All of the data below should be printed again word for word, pictures excluded.
# # # #
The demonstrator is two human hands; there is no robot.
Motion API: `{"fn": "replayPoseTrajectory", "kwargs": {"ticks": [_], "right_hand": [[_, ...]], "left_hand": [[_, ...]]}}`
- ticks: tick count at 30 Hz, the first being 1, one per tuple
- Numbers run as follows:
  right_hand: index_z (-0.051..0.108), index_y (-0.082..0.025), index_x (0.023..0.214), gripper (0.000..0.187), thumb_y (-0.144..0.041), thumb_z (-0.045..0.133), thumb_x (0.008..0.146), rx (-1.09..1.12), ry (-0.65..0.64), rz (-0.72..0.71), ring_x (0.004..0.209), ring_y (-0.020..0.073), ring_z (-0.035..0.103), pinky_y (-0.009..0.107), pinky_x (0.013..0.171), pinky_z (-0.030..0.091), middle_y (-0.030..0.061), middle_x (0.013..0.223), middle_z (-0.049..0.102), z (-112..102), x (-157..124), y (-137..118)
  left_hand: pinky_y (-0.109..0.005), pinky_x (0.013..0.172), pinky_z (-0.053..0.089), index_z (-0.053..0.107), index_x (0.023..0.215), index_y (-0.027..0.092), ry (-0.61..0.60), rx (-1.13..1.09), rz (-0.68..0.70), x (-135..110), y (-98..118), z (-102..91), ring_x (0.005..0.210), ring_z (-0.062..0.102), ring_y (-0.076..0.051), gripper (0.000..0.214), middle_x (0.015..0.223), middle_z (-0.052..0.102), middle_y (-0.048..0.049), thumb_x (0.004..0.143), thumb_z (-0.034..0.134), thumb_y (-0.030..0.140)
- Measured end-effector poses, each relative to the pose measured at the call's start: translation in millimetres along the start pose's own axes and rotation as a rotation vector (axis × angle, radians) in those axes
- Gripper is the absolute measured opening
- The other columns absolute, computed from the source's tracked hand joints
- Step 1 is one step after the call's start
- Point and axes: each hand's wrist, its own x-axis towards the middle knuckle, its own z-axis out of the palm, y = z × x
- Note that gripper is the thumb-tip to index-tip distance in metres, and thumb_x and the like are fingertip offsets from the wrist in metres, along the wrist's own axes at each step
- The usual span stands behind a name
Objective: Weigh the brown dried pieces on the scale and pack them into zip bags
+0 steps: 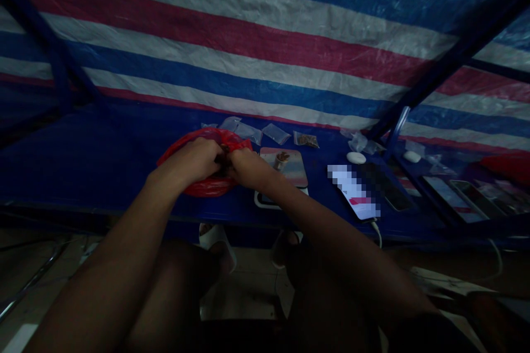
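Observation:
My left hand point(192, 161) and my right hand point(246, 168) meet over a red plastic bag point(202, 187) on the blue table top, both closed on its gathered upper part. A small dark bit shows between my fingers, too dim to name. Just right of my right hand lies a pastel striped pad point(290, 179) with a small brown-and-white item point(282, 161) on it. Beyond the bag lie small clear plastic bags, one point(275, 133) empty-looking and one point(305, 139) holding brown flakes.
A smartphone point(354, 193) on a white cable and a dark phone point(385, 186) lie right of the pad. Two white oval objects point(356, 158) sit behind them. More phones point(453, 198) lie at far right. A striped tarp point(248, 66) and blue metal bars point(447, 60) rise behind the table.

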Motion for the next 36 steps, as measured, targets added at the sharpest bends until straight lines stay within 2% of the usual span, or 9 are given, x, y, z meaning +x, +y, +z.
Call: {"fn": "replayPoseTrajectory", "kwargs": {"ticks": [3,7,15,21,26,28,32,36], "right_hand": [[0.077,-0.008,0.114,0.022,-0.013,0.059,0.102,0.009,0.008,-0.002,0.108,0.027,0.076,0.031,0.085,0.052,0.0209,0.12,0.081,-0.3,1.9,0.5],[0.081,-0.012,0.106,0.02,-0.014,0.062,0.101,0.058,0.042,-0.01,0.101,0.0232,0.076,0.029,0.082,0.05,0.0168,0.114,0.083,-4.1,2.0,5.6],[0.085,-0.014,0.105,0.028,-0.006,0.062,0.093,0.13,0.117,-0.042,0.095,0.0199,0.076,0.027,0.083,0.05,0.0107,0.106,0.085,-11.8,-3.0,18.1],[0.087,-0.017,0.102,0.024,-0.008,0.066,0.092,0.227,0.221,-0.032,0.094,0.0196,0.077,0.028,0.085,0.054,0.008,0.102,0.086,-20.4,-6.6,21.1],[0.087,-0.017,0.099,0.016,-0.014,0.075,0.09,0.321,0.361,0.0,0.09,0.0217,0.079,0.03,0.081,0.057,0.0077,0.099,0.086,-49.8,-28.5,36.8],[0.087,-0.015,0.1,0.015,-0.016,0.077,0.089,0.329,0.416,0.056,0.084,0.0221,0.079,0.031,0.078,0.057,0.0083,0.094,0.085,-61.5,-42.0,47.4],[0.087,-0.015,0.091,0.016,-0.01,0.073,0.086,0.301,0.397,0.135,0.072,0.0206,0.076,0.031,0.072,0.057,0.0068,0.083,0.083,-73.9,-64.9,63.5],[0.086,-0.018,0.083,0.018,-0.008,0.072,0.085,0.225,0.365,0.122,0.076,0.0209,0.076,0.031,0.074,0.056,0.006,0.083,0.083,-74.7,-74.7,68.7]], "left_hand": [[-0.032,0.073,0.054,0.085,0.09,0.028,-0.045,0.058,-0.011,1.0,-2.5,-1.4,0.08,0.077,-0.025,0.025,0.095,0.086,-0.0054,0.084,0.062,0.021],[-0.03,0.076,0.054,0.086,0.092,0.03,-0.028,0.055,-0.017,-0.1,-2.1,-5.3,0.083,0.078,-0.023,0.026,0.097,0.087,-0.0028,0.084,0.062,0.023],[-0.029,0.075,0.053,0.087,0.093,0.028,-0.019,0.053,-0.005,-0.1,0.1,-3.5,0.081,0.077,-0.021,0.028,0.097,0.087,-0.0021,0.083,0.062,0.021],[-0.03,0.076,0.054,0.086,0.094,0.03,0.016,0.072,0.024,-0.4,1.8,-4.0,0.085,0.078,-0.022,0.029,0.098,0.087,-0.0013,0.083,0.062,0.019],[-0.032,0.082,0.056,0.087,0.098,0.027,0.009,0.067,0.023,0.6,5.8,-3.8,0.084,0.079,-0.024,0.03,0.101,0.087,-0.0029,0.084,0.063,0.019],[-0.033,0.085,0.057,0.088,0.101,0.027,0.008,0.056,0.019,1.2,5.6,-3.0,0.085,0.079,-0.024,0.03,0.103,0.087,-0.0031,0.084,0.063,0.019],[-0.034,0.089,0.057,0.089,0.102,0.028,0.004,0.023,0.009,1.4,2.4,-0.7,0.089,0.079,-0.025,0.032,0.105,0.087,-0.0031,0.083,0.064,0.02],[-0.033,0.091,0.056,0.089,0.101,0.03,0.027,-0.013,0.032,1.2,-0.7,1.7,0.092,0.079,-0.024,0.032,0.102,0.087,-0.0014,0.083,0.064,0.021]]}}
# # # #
[Response to this task]
The demonstrator is two human hands; there is no robot.
Motion API: `{"fn": "replayPoseTrajectory", "kwargs": {"ticks": [_], "right_hand": [[_, ...]], "left_hand": [[_, ...]]}}`
- ticks: tick count at 30 Hz, the first being 1, one per tuple
- Numbers run as follows:
  right_hand: index_z (-0.051..0.108), index_y (-0.082..0.025), index_x (0.023..0.214), gripper (0.000..0.187), thumb_y (-0.144..0.041), thumb_z (-0.045..0.133), thumb_x (0.008..0.146), rx (-1.09..1.12), ry (-0.65..0.64), rz (-0.72..0.71), ring_x (0.004..0.209), ring_y (-0.020..0.073), ring_z (-0.035..0.103), pinky_y (-0.009..0.107), pinky_x (0.013..0.171), pinky_z (-0.030..0.091), middle_y (-0.030..0.061), middle_x (0.013..0.223), middle_z (-0.049..0.102), z (-112..102), x (-157..124), y (-137..118)
  left_hand: pinky_y (-0.109..0.005), pinky_x (0.013..0.172), pinky_z (-0.053..0.089), index_z (-0.053..0.107), index_x (0.023..0.215), index_y (-0.027..0.092), ry (-0.61..0.60), rx (-1.13..1.09), rz (-0.68..0.70), x (-135..110), y (-98..118), z (-102..91), ring_x (0.005..0.210), ring_z (-0.062..0.102), ring_y (-0.076..0.051), gripper (0.000..0.214), middle_x (0.015..0.223), middle_z (-0.052..0.102), middle_y (-0.048..0.049), thumb_x (0.004..0.143), thumb_z (-0.034..0.134), thumb_y (-0.030..0.140)
- Measured end-effector poses, each relative to the pose measured at the call's start: translation in millimetres along the start pose's own axes and rotation as a rotation vector (axis × angle, radians) in those axes
- Gripper is the absolute measured opening
- The other columns absolute, computed from the source's tracked hand joints
- Step 1 is one step after the call's start
- Point and axes: each hand's wrist, its own x-axis towards the middle knuckle, its own z-axis out of the palm, y = z × x
- Note that gripper is the thumb-tip to index-tip distance in metres, and thumb_x and the like are fingertip offsets from the wrist in metres, along the wrist's own axes at each step
- The usual span stands behind a name
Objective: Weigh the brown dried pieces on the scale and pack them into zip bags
+0 steps: 
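Observation:
My left hand point(192, 161) and my right hand point(246, 168) meet over a red plastic bag point(202, 187) on the blue table top, both closed on its gathered upper part. A small dark bit shows between my fingers, too dim to name. Just right of my right hand lies a pastel striped pad point(290, 179) with a small brown-and-white item point(282, 161) on it. Beyond the bag lie small clear plastic bags, one point(275, 133) empty-looking and one point(305, 139) holding brown flakes.
A smartphone point(354, 193) on a white cable and a dark phone point(385, 186) lie right of the pad. Two white oval objects point(356, 158) sit behind them. More phones point(453, 198) lie at far right. A striped tarp point(248, 66) and blue metal bars point(447, 60) rise behind the table.
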
Motion for the next 36 steps, as measured, targets added at the sharpest bends until straight lines stay within 2% of the usual span, or 9 are given, x, y, z meaning +x, +y, +z.
Call: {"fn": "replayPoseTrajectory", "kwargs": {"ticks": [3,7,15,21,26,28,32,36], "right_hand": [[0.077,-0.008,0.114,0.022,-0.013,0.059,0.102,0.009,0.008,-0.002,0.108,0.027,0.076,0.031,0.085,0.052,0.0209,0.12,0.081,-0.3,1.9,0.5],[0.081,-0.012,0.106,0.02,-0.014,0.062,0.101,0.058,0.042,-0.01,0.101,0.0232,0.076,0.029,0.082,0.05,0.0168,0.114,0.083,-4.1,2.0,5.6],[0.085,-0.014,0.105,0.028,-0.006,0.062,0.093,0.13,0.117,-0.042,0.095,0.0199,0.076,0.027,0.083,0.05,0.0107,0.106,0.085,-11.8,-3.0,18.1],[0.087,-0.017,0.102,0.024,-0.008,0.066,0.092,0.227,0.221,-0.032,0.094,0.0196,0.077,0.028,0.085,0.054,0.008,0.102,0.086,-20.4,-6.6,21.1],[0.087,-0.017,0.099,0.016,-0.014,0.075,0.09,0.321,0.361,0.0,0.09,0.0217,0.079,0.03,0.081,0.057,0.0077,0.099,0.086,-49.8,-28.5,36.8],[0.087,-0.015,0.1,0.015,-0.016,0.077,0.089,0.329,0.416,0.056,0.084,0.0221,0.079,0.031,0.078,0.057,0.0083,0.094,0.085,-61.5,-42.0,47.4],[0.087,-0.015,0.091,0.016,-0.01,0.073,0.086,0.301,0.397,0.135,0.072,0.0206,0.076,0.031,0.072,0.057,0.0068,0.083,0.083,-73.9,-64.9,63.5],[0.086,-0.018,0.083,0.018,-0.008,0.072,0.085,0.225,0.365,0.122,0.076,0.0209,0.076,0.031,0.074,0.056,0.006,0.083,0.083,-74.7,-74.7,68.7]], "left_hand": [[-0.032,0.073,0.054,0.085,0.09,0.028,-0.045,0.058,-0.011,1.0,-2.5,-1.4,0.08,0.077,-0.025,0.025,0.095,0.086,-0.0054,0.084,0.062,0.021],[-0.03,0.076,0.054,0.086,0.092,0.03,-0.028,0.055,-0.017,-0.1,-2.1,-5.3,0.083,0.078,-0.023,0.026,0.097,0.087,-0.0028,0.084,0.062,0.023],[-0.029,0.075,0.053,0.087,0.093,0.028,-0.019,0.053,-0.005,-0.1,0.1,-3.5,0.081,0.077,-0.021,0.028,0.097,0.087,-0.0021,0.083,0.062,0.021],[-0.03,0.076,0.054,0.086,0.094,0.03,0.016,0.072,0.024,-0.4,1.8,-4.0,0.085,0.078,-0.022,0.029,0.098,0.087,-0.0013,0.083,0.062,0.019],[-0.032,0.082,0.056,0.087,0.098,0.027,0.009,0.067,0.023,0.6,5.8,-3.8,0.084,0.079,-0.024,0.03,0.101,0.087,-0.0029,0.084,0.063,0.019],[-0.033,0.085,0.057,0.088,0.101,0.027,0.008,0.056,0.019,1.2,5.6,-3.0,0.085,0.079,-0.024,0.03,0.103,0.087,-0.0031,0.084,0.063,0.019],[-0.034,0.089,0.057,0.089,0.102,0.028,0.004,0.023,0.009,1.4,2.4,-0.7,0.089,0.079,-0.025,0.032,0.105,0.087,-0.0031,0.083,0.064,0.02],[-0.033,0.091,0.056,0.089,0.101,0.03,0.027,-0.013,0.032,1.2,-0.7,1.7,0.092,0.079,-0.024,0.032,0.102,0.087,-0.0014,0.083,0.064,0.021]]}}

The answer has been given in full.